Иначе говоря, для одиноких, женатых и женатых с ребенком.
Пауза. Легко догадаться, что Бюро не в восторге, когда его сбивают мелочами: это привилегия самого Бюро.
— Одинаковые площадки у одиноких. Вы не согласны?
Этого интервью я ждал почти четыре часа, причем все это время… Стоп: что-то изменилось в звуковом фоне. Я различаю визгливый, как пила, голос мусорщика. Это может означать только одно: голос Мейси уже не забивает его. Ее время вышло? Прошение отклонили? Она ушла от окна? Смотрю в ее сторону. Нет, еще на месте. Лицо белое, как счет в бакалейной лавке. Я вижу ее слева, откуда лицо казалось смешливым, даже озорным; опавший рот разгладил симпатичную припухлость над верхней губой, улыбке уже не на чем держаться. За ее понурой головой ходит, как маятник, заклинающая голова мусорщика.
Мне больно за Мейси. У нее такое кроткое прошение. Помогая больным, ей хочется поддержать в себе чувство собственного достоинства, на худой конец — выделиться. А Бюро сначала довело ее до белого каления, а теперь измывается над беззащитной. Мне пора заявлять, что я — особенный, но вспышка гнева, взбудоражив неостывшую память о пережитом в очереди, путает мои мысли, и я всего-навсего говорю:
— Площадка для одиноких в Мэринсоне на сорок восемь квадратных дюймов меньше средней нормы.
Ответ я знаю заранее: всем (и значит, мне) известно, что размеры площади находятся в обратной зависимости от предоставленных удобств; между прочим, я еще не ответил на молчаливый вопрос: почему для меня одного должно быть сделано исключение?
Однако ничего этого окно не говорит, а говорит другое:
— Тут сказано, что за скандальное поведение вам на полгода продлили трудовую повинность. Вы скандалите с соседними площадками?
— В том случае меня вынудили на драку.
— Почему?
— Выплеснул бетой человеку на ногу. Случайно.
Я часто задумывался: случайно ли? Направляющие рычаги были хорошо отлажены, и та моя промашка была единственной. Может, в ту минуту, когда я рванул разгрузочную ручку, я уже нащупывал дорогу к подружке моего приятеля?

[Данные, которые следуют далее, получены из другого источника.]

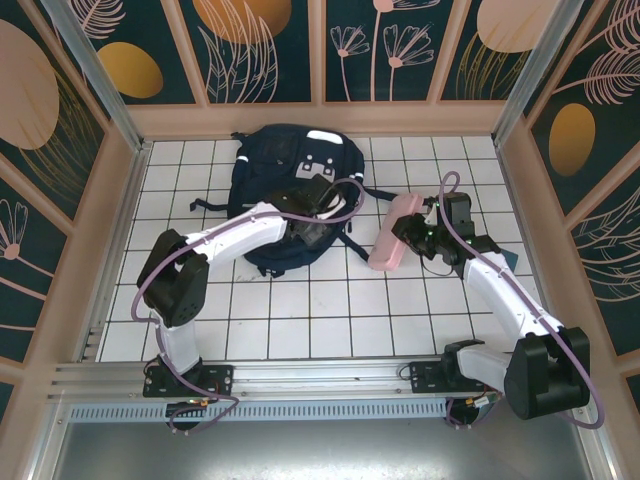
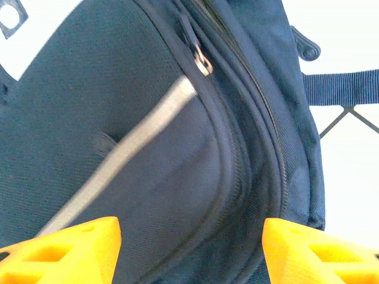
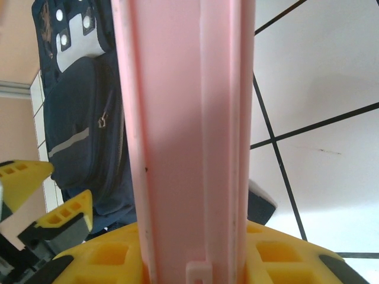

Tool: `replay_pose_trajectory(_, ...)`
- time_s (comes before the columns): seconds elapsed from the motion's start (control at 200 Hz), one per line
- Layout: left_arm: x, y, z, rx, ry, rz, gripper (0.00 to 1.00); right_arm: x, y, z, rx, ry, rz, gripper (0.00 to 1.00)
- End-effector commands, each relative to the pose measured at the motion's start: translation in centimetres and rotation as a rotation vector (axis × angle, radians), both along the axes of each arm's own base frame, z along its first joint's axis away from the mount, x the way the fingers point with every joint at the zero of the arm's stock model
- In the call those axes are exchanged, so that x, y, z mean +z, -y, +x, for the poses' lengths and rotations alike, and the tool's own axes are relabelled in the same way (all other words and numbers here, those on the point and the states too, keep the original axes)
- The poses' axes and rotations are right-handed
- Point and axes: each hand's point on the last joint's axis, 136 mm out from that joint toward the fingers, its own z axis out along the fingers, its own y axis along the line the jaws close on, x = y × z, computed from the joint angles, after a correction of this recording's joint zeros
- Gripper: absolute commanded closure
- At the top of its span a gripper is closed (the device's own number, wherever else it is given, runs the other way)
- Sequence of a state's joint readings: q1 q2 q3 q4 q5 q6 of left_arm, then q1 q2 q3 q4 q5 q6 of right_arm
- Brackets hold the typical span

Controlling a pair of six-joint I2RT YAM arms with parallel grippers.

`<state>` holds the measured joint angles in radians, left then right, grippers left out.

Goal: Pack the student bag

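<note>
From above, your student bag point(image 1: 290, 165) lay far-centre on the table point(image 1: 330, 320), with the left gripper point(image 1: 312, 236) over its near edge. The right gripper point(image 1: 412, 234) clamped a pink case point(image 1: 390, 235) just right of the bag. At the left wrist, the fingers point(image 2: 77, 242) stood apart over navy fabric (nothing pinched). At the right wrist, the case sat gripped.

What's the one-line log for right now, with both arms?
left gripper: open over student bag | right gripper: shut on pink case | case: not yet in bag

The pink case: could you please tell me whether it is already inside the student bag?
No, the pink case is outside the student bag, to its right, gripped by the right pincer.
</note>
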<state>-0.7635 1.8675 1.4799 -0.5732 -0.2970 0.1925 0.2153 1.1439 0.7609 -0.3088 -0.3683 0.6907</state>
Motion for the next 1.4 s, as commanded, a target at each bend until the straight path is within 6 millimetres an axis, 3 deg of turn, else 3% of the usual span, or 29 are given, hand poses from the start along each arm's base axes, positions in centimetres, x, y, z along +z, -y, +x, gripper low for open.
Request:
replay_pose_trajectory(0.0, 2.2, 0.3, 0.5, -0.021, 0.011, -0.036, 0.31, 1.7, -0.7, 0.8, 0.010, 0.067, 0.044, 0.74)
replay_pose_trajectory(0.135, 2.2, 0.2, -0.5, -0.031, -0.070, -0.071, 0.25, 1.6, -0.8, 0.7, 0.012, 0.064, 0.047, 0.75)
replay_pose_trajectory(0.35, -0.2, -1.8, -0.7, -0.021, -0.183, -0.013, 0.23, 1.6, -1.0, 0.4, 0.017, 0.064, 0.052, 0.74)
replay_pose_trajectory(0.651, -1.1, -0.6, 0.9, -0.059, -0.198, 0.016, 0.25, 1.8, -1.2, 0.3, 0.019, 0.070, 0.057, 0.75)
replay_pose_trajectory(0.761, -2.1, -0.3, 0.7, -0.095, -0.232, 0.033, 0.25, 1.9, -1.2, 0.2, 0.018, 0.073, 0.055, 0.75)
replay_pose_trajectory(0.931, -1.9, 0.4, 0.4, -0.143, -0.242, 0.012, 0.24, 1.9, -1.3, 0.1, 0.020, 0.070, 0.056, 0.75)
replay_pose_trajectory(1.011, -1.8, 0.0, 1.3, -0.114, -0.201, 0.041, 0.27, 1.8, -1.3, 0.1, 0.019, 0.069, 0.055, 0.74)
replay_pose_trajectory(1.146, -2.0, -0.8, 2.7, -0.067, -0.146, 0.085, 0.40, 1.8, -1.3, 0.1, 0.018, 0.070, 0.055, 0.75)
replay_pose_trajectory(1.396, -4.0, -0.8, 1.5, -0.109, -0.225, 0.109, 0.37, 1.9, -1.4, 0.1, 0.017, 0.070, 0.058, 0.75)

Гоню прочь неурочные мысли. Я должен быть начеку. Сейчас мне противостоит сила, от которой предостерегала Мейси: когда она прежде добиралась до окон, Бюро, перескакивая с одной темы на другую и искусно заманивая в ловушку, подрывало ее веру в правомерность прошений.

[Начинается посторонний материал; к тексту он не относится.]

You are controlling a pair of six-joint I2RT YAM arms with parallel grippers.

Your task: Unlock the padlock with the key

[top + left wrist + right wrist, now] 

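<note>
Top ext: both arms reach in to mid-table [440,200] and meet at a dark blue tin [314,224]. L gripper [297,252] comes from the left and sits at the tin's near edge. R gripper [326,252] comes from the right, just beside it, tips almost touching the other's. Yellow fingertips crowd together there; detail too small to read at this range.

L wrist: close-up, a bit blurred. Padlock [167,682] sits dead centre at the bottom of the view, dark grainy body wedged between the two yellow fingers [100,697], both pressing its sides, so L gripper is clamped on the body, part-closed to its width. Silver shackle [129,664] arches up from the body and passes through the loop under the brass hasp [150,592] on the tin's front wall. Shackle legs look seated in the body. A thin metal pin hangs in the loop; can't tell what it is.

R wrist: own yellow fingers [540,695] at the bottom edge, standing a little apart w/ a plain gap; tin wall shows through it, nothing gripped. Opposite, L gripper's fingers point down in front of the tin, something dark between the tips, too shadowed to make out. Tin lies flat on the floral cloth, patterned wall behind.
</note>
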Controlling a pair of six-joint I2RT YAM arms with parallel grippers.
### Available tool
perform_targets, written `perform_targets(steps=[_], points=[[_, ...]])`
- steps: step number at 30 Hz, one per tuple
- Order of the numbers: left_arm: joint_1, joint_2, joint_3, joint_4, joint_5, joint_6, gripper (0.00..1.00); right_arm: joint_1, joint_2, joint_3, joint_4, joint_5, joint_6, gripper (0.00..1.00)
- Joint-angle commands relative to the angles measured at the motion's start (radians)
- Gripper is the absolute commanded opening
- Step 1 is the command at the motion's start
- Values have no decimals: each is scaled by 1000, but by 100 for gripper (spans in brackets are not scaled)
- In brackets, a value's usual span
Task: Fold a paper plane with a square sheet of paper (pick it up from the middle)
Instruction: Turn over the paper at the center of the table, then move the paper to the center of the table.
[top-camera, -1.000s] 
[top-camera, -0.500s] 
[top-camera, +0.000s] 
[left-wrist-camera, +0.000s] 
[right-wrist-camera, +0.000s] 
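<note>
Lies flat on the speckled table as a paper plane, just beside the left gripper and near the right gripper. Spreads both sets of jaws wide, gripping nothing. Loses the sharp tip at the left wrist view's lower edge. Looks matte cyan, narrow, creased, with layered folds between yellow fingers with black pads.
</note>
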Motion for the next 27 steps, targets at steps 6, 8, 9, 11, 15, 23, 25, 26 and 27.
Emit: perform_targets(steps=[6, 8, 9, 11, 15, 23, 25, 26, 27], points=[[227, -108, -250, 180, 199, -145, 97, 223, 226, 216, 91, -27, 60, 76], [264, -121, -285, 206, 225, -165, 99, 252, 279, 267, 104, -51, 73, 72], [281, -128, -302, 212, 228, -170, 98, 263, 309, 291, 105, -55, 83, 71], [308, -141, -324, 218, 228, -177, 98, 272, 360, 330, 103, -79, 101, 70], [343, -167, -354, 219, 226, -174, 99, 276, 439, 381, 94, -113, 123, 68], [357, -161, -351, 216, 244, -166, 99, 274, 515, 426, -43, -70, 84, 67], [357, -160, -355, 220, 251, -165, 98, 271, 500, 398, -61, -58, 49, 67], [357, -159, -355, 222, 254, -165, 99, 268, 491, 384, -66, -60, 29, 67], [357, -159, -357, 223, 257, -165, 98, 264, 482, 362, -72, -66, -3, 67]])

Неясный гул, щелканье турникетов и перекличку Бюро с самим собой покрывает гогот: бабуля отводит душу. Решила тряхнуть своей монгольской стариной. Ей на все плевать. Я тяну на себя, как одеяло, ее смех, хочу накрыться ее безразличием.
Покровом беззаботности укрыть свою заботу.
Окно спрашивает:
— Почему вы живете на площадке для одиноких?
Когда противник делает ход конем, учил отец, умей отвлечься от непосредственной угрозы и жди беды от последствий — от слона на том краю доски, от ладьи в зубчатой короне, от скромницы пешки, заслонившей ферзя.
Можно ответить так: потому что мы с женой расстались. Они, конечно, не упустят случая напомнить мне об обязанностях перед дочерью. Решаю не торопить событий, обеспечить себе возможность маневрировать и говорю:
— Потому что в метрической книге на Апельсиновой улице я записан как холостяк.
— А между тем четырнадцать лет назад вы подали ни много ни мало шестнадцать неверно составленных ходатайств о разрешении иметь ребенка.
— Семнадцатое сочли правильно составленным.
— А! — восклицает голос. — В ноябре и декабре прошлого года и в январе нынешнего… — И смолкает, чтобы потомить меня ожиданием. Вплотную подойдя к вопросу о дочери, он ушел в сторону: достаточно заронить тревогу. Ладья-башенка подождет, пусть затаится. — …и в январе нынешнего ваши ежемесячные отчеты запоздали, и компьютер выдал вам предупреждения.